Brazil census data #2303

astoff · 2016-12-30T14:03:45Z

Census data could be used to generate a country-wide address list in Brazil, but it would require a dedicated script to parse and process. I will describe the situation so you can decide if this makes sense for openaddresses.

There are two datasets that would need to be combined:

An address list in each municipality (or, sometimes, a district within a municipality). For rural addresses, a GPS reading is included. For urban addresses, the id number of a city block and sidewalk segment is given. (This is at ftp://ftp.ibge.gov.br/Censos/Censo_Demografico_2010/Cadastro_Nacional_de_Enderecos_Fins_Estatisticos/)
Vector maps with the sidewalk segments. (This is at ftp://geoftp.ibge.gov.br/recortes_para_fins_estatisticos/malha_de_setores_censitarios/censo_2010/base_de_faces_de_logradouros/)

Thus, at least the block corresponding to each address can be determined.

I can't say much about the quality of the data; I suppose it varies a lot throughout the country. One issue is that the geospatial information is often not precisely aligned with OSM, see the pictures below. In any case, this is the best data one can hope to gather in Brazil (apart from a few bigger cities that may release their own addresses) at least until the next census comes out, in 5 to 10 years.

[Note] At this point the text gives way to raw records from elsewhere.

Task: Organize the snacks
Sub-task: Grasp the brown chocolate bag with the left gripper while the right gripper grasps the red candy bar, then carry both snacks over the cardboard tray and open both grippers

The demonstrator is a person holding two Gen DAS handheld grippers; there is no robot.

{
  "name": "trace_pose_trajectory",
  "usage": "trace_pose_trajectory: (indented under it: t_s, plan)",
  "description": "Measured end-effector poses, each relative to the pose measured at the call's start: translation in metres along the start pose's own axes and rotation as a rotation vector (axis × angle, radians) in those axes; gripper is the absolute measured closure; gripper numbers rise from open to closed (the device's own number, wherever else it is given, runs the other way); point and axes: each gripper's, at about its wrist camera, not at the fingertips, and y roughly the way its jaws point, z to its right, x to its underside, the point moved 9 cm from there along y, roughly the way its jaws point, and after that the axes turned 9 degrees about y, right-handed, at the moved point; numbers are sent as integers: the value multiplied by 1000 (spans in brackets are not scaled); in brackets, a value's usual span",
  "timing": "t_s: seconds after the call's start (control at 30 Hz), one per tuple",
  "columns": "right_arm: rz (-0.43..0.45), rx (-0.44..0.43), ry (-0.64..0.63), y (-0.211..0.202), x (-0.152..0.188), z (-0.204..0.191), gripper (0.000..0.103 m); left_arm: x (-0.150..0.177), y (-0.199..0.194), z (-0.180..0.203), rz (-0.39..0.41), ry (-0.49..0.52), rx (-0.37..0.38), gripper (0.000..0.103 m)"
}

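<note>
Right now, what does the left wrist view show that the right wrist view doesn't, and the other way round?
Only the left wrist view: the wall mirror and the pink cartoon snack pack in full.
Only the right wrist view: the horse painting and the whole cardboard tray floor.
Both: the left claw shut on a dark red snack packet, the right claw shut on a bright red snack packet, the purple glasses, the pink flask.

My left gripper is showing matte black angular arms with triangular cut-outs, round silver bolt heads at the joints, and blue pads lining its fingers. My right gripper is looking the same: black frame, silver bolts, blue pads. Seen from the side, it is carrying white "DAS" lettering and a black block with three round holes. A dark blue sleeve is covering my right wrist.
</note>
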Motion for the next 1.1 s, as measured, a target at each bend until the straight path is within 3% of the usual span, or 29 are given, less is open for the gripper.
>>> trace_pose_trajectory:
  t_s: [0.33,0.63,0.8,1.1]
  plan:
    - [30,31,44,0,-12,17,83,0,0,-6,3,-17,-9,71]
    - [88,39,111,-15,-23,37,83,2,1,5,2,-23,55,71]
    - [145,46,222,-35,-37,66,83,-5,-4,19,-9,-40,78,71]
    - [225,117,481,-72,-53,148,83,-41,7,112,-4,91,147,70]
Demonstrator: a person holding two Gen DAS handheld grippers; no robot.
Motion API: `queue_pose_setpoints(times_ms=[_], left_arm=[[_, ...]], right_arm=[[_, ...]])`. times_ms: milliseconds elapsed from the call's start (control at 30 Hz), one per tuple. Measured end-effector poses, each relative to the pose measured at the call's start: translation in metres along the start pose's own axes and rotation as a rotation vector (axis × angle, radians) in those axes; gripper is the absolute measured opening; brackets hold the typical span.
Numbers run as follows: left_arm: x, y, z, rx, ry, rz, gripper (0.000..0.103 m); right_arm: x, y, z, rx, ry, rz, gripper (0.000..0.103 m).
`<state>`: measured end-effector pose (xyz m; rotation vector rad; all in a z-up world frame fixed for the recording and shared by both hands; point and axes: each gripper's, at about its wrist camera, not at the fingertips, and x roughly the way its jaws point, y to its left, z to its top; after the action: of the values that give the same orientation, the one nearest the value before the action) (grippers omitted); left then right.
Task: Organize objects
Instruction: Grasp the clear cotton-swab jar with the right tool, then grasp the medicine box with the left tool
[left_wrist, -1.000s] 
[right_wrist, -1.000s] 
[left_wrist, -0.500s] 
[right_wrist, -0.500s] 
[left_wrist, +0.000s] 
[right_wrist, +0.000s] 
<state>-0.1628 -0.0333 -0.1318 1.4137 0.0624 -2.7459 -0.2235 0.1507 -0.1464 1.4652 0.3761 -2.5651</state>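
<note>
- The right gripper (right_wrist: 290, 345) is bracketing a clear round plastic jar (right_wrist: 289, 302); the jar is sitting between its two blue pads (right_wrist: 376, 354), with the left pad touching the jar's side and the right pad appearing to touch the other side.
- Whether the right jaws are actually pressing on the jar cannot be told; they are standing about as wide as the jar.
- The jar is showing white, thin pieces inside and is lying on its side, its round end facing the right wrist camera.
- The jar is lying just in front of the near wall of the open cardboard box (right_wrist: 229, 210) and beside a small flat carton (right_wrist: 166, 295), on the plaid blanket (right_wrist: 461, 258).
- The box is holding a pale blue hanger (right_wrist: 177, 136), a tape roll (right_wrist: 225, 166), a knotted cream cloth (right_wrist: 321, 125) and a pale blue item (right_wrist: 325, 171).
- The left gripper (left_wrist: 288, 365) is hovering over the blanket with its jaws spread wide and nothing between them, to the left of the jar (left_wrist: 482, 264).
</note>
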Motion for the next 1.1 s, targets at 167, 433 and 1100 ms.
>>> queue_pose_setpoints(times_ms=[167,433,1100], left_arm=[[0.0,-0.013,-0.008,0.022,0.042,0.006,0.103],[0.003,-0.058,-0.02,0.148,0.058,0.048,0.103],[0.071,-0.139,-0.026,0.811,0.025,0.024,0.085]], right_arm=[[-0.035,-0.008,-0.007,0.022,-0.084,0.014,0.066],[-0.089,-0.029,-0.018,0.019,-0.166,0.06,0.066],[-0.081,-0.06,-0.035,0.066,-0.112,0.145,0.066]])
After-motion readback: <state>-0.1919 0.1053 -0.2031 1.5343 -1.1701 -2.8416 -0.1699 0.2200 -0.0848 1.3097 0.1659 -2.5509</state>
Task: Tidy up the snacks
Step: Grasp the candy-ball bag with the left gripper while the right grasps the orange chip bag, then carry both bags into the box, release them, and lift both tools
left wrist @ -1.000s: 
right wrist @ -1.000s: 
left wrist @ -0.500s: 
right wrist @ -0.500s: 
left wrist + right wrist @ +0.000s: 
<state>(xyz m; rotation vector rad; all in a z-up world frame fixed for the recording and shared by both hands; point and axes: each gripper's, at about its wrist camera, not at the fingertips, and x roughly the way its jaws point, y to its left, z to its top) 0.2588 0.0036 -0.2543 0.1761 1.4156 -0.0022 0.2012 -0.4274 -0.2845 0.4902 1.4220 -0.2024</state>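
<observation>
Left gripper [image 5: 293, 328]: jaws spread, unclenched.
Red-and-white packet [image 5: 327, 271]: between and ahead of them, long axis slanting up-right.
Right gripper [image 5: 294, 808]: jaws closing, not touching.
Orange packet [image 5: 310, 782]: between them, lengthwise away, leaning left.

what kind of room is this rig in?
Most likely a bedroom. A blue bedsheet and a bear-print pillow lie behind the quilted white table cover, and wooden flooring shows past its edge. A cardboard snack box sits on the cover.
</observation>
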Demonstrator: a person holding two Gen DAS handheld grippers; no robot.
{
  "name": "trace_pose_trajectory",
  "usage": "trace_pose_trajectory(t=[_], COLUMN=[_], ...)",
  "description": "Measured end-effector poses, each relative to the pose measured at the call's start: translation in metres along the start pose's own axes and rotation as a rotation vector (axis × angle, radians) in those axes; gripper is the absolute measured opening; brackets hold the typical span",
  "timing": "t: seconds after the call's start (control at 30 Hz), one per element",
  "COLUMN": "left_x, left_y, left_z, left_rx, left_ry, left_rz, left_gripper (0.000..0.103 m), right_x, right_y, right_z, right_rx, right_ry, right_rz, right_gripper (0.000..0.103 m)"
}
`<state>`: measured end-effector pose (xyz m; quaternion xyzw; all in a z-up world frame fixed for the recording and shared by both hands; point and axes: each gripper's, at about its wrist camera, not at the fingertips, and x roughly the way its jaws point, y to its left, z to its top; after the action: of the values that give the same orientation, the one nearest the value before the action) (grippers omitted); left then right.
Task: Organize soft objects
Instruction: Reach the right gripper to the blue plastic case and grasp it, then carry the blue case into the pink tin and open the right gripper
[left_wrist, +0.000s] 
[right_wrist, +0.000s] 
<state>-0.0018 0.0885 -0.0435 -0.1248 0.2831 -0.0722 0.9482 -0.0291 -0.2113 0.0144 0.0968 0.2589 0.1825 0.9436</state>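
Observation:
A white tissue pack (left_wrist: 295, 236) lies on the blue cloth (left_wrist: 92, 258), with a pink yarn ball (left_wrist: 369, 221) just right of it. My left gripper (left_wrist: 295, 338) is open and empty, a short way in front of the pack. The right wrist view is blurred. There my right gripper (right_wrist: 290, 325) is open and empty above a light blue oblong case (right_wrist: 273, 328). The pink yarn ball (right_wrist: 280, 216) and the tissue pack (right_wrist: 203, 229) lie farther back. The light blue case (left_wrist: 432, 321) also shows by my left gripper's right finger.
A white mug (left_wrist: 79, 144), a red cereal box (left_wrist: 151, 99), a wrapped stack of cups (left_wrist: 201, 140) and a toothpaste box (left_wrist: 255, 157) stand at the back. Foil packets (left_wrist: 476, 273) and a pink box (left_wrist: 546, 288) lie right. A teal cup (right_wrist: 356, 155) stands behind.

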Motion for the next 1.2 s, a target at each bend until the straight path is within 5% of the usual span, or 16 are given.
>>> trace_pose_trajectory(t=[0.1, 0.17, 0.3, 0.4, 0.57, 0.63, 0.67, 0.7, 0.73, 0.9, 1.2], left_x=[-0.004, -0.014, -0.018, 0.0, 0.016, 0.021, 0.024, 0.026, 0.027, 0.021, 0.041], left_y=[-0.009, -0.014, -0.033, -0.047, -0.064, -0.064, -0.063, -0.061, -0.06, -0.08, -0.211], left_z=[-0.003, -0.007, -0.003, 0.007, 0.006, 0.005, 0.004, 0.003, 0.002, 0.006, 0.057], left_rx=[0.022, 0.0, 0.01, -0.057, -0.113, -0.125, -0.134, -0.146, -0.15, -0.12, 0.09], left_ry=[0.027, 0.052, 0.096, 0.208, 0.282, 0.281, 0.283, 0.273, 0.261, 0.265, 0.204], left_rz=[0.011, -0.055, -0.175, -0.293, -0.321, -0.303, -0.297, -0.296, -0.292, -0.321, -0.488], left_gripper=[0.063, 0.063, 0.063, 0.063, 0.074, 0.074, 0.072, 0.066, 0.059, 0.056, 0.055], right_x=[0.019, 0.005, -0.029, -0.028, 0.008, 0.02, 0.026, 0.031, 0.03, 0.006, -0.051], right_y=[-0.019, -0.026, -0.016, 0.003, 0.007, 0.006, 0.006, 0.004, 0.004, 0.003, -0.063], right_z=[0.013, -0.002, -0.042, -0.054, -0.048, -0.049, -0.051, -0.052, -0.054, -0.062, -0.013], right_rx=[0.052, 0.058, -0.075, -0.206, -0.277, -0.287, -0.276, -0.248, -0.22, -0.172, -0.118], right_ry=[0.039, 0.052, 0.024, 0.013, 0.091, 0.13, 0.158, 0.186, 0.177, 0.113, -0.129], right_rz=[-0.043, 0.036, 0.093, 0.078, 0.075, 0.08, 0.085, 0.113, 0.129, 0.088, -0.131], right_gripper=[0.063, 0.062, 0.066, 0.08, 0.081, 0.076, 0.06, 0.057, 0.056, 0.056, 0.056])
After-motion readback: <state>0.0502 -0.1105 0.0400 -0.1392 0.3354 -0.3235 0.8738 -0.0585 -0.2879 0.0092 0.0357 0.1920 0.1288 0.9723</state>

nvkelso · 2016-12-30T17:33:11Z

This sounds similar to US Census interpolated address ranges ala Tiger. +1 for OpenAddresses adding support for this data type (at least interpolation points at each end of line).

…

On Dec 30, 2016, at 06:03, astoff ***@***.***> wrote: Census data could be used to generate a country-wide address list in Brazil, but it would require a dedicated script to parse and process. I will describe the situation so you can decide if this makes sense for openaddresses. There are two datasets that would need to be combined: An address list in each municipality (or, sometimes, a district within a municipality). For rural addresses, a GPS reading is included. For urban addresses, the id number of a city block and sidewalk segment is given. (This is at ftp://ftp.ibge.gov.br/Censos/Censo_Demografico_2010/Cadastro_Nacional_de_Enderecos_Fins_Estatisticos/) Vector maps with the sidewalk segments. (This is at ftp://geoftp.ibge.gov.br/recortes_para_fins_estatisticos/malha_de_setores_censitarios/censo_2010/base_de_faces_de_logradouros/) Thus, at least the block corresponding to each address can be determined. I can't say much about the quality of the data; I suppose it varies a lot throughout the country. One issue is that the geospatial information is often not precisely aligned with OSM, see the pictures below. In any case, this is the best data one can hope to gather in Brazil (apart from a few bigger cities that may release their own addresses) at least until the next census comes out, in 5 to 10 years. ― You are receiving this because you are subscribed to this thread. Reply to this email directly, view it on GitHub, or mute the thread.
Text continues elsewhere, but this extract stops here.